TASK TO CARRY OUT :: Please restate the data below word for word, omitting all images.

DATA SEGMENT ::
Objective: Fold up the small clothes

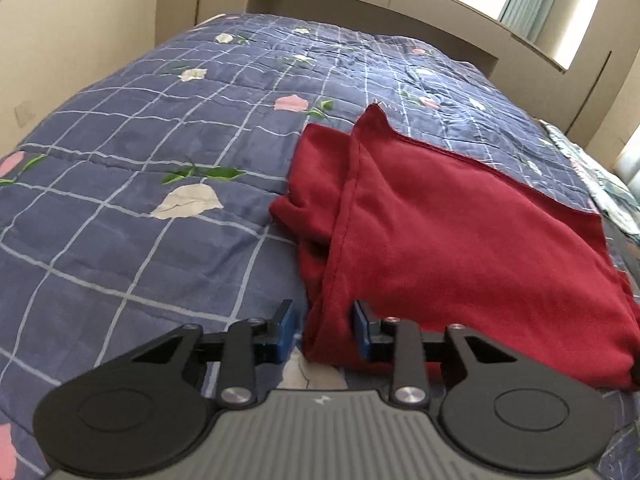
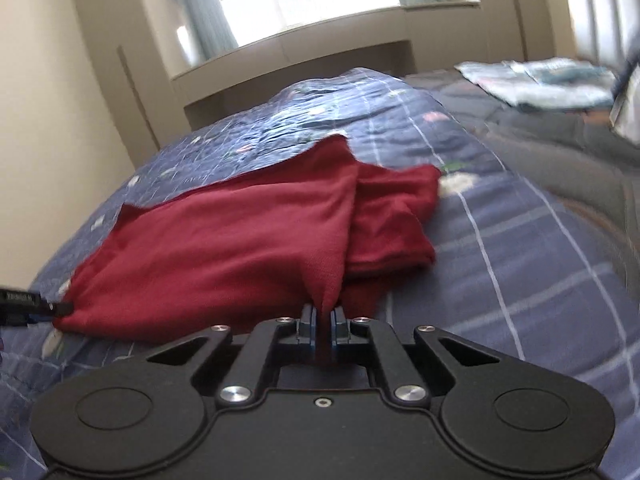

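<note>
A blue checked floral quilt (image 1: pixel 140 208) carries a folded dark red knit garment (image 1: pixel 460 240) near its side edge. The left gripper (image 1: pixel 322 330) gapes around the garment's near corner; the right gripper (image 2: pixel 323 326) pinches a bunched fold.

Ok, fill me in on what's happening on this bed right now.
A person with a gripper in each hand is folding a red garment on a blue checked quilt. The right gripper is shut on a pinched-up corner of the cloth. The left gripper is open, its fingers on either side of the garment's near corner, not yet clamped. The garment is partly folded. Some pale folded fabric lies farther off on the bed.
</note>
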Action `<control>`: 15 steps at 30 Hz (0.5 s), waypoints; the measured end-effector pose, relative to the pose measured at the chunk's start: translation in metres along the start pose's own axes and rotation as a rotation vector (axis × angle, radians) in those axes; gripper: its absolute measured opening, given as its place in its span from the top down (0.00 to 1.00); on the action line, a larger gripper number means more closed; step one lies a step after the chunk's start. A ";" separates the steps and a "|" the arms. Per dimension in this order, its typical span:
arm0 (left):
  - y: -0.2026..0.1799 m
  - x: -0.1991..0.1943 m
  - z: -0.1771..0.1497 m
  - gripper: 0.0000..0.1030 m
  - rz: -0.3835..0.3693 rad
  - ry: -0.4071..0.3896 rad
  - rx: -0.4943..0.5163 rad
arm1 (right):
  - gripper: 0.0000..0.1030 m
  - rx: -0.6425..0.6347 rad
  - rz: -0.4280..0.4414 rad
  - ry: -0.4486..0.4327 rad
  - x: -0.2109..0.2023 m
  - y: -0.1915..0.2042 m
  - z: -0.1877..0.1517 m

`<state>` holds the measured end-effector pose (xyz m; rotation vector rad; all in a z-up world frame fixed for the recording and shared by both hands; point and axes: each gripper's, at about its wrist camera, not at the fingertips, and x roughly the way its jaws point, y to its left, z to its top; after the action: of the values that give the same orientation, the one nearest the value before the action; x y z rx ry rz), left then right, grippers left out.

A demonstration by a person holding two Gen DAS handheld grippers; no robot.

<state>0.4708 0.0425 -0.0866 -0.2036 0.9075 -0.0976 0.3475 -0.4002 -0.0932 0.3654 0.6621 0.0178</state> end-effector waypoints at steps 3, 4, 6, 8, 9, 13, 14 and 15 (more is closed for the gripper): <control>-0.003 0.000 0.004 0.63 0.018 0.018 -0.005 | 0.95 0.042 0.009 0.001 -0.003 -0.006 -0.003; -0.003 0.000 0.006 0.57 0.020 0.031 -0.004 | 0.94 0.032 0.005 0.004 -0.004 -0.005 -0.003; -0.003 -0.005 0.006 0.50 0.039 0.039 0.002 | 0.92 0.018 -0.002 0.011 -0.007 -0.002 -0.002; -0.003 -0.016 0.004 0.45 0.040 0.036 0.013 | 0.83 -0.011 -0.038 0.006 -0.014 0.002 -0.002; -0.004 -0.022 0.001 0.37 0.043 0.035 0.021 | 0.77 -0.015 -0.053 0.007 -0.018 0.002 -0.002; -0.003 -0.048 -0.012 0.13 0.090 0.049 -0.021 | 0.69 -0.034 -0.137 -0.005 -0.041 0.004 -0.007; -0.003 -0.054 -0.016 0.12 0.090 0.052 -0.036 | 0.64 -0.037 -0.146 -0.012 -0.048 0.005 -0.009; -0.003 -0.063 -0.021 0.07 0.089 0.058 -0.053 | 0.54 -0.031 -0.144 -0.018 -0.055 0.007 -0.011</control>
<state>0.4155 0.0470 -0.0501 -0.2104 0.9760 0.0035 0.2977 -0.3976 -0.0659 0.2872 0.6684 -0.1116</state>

RESPONSE BOX ::
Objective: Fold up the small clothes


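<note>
A blue checked floral quilt (image 1: pixel 140 208) carries a folded dark red knit garment (image 1: pixel 460 240) near its side edge. The left gripper (image 1: pixel 322 330) gapes around the garment's near corner; the right gripper (image 2: pixel 323 326) pinches a bunched fold.

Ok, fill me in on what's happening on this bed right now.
A person with a gripper in each hand is folding a red garment on a blue checked quilt. The right gripper is shut on a pinched-up corner of the cloth. The left gripper is open, its fingers on either side of the garment's near corner, not yet clamped. The garment is partly folded. Some pale folded fabric lies farther off on the bed.
</note>
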Action `<control>`: 15 steps at 30 Hz (0.5 s), waypoints; the measured end-effector pose, relative to the pose measured at the chunk's start: translation in metres along the start pose's own axes and rotation as a rotation vector (axis × angle, radians) in those axes; gripper: its absolute measured opening, given as its place in its span from the top down (0.00 to 1.00); on the action line, a larger gripper number means more closed; step one lies a step after the chunk's start. A ";" separates the steps and a "|" the arms. Per dimension in this order, its typical span:
arm0 (left):
  - y: -0.2026..0.1799 m
  - x: -0.1991..0.1943 m
  - z: -0.1771..0.1497 m
  - gripper: 0.0000..0.1030 m
  - rz: -0.3835..0.3693 rad
  - ry: -0.4071..0.3896 rad
  - rx: -0.4943..0.5163 rad
arm1 (right):
  - gripper: 0.0000..0.1030 m
  - rx: -0.6425..0.6347 rad
  - rz: -0.4280..0.4414 rad
  - ry: -0.4486..0.4327 rad
  - x: -0.2109..0.2023 m
  - y: -0.1915..0.2042 m
  - z: -0.1877..0.1517 m

`<state>` holds the measured end-effector pose (xyz m; rotation vector rad; all in a z-up world frame fixed for the recording and shared by both hands; point and axes: each gripper's, at about its wrist camera, not at the fingertips, and x roughly the way its jaws point, y to its left, z to its top; after the action: of the values that give the same orientation, the one nearest the value before the action; x y z rx ry rz), left then right, grippers left out.

A demonstration by a person holding two Gen DAS handheld grippers; no robot.

<state>0.4708 0.0425 -0.0866 -0.2036 0.9075 -0.0976 0.3475 -0.4002 -0.0932 0.3654 0.6621 0.0178</state> end-effector waypoints at steps 3, 4, 6, 8, 9, 13, 14 and 15 (more is closed for the gripper): <control>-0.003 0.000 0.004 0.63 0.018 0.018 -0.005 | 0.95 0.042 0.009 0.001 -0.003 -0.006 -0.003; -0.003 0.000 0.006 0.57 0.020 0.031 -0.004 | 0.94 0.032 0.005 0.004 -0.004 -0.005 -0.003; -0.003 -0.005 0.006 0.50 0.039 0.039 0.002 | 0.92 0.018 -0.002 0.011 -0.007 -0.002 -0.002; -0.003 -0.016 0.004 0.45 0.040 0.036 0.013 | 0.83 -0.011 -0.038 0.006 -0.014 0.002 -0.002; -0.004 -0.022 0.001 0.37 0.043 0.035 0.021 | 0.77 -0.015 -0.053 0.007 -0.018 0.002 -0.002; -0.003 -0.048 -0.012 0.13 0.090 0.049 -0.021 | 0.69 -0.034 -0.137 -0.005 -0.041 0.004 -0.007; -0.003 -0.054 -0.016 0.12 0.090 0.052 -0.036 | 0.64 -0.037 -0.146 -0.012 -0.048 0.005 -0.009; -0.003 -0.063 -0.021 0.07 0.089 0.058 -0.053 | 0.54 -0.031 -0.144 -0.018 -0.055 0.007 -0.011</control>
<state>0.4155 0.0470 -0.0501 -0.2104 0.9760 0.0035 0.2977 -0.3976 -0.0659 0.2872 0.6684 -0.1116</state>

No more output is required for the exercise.